Interface IStringMeasure

    • Method Detail

      • getPrefixLength

        int getPrefixLength​(int tokensNumber,
                            double threshold)
        Length of prefix to consider when mapping the input string with other strings.
        Parameters:
        tokensNumber - Size of input string in
        threshold - Similarity threshold
        Returns:
        Prefix length
      • getMidLength

        int getMidLength​(int tokensNumber,
                         double threshold)
        Theshold for the length of the tokens to be indexed
        Parameters:
        tokensNumber - Number of tokens of current input
        threshold - Similarity threshold
        Returns:
        Length of tokens to be indexed
      • getSizeFilteringThreshold

        double getSizeFilteringThreshold​(int tokensNumber,
                                         double threshold)
      • getAlpha

        int getAlpha​(int xTokensNumber,
                     int yTokensNumber,
                     double threshold)
        Threshold for the positional filtering
        Parameters:
        xTokensNumber - Size of the first input string
        yTokensNumber - Size of the first input string
        threshold - Similarity threshold
        Returns:
        Threshold for positional filtering
      • getSimilarity

        double getSimilarity​(int overlap,
                             int lengthA,
                             int lengthB)
        Returns the similarity of two strings given their length and the overlap.

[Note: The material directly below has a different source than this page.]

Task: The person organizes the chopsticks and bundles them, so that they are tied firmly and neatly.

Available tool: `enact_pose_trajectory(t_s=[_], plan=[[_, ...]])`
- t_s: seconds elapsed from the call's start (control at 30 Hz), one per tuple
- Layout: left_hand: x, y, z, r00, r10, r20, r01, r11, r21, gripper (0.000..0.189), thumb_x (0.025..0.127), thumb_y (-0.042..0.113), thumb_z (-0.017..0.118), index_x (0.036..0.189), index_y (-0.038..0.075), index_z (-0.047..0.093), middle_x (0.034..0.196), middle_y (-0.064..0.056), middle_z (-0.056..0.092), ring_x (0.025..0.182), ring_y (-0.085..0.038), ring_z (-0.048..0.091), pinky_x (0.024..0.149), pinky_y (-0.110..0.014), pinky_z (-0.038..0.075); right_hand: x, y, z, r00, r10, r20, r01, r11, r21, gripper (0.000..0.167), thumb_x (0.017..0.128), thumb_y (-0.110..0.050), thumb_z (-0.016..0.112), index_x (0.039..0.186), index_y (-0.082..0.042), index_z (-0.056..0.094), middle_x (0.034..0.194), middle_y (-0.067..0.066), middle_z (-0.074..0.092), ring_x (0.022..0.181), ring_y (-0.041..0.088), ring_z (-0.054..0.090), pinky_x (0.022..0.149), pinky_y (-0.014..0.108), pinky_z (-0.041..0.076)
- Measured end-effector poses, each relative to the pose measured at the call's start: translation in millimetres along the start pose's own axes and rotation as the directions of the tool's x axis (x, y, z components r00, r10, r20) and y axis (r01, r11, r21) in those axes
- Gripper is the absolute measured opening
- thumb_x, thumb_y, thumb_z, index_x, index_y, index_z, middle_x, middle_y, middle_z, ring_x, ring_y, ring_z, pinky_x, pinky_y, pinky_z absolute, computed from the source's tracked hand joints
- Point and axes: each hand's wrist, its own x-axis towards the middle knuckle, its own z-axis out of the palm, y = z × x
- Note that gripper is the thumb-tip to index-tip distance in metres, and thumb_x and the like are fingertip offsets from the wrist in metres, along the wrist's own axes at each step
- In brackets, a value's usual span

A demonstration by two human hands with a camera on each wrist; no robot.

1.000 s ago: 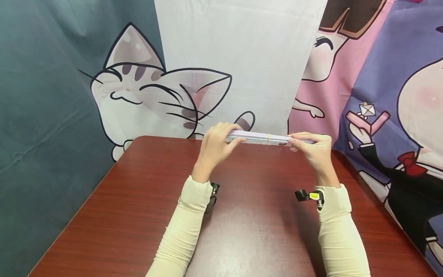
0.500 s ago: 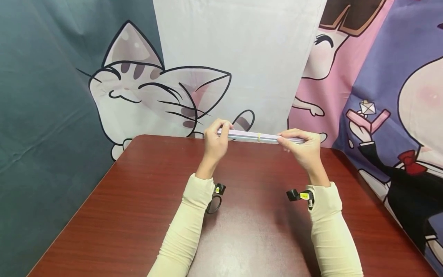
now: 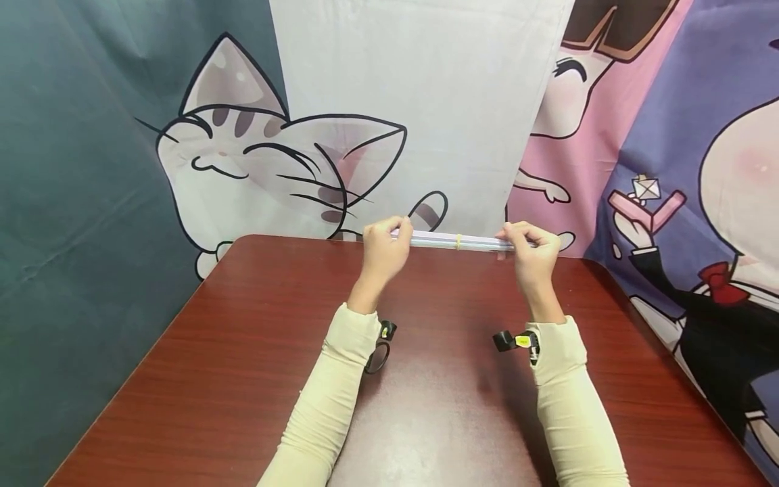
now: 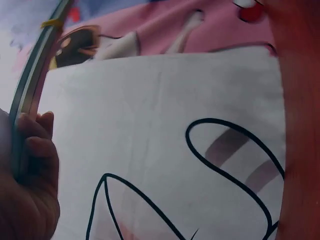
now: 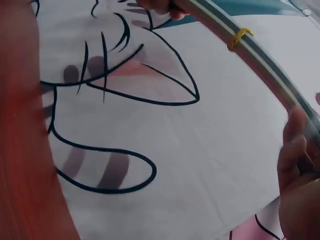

Useful when these values are known so that no computation of known values have to be carried out anew
        Parameters:
        overlap - Overlap of strings A and B
        lengthA - Length of A
        lengthB - Length of B
        Returns:
        Similarity of A and B
      • computableViaOverlap

        boolean computableViaOverlap()
        Returns true if this similarity function can be computed just via the getSimilarity(overlag, lengthA, lengthB)
        Returns:
        True if it's possible, else false;